The Myth of Dangerous Nuclear Energy

Between 1970 and 2009, there were several nuclear accidents or disasters resulting in approximately 5,000 deaths worldwide [1]. Many of these deaths were the result of cancers caused by radiation exposure. The photos and stories of resultant deformity and illness are painful. These victims are owed recognition and respect. Unrecognized, however, are the estimated 1.8 million people whose lives have been saved due to the production of nuclear energy [1]. While unnoticed, these individuals live all around the globe. It is very possible that one of these people is someone you know—a person who would have died as a result of increased air pollutants in the absence of nuclear power. If society is serious about providing a safe, reliable energy source to combat climate change, nuclear energy must be part of the solution.

Safety

            The most prominent concern with nuclear energy, and the driving force of the anti-nuclear movement, is a skepticism about its safety [2]. Despite often being associated with death and injury, nuclear power results in fewer fatalities per unit of energy produced than any other source, including solar, wind, coal, natural gas, and hydroelectric [3]. Notwithstanding the data, injuries resulting from nuclear power generation often gain much more publicity than deaths from other forms because they are more obvious. This has resulted in a skewed impression of the risks that nuclear energy presents.
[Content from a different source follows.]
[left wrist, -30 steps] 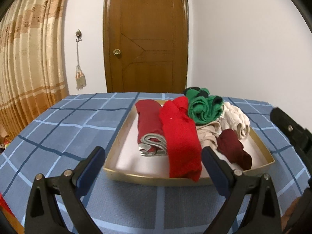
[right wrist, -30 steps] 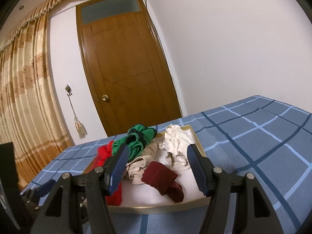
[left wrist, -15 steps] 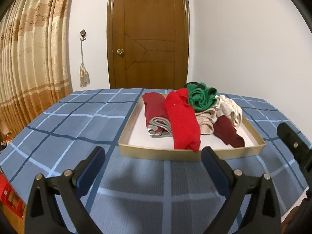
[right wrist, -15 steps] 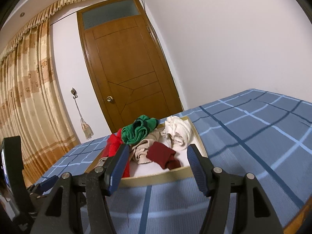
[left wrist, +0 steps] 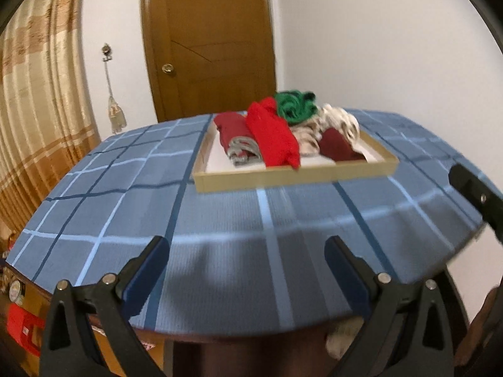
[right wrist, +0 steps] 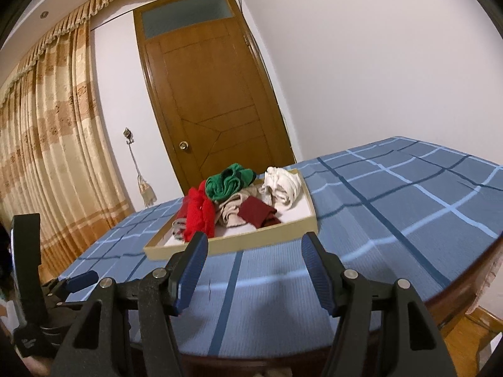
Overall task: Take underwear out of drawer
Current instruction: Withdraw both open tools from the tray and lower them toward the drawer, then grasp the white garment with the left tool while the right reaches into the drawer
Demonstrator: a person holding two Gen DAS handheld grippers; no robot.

Harm from this form of energy is exceptionally rare, and when accidents do occur, the damage is generally isolated compared to global pollution from other energy sources [4].

            Unfortunately, the policy response to the few accidents that have happened has been to decrease funding for research and development, hindering new reactors from being built. This has resulted in reliance on older outdated reactors [5], increasing the risk of a dangerous event with each passing year. If more funding is put towards developing technologically advanced reactors, these older plants can be slowly replaced, increasing safety and effectively eliminating the possibility of future accidents [6].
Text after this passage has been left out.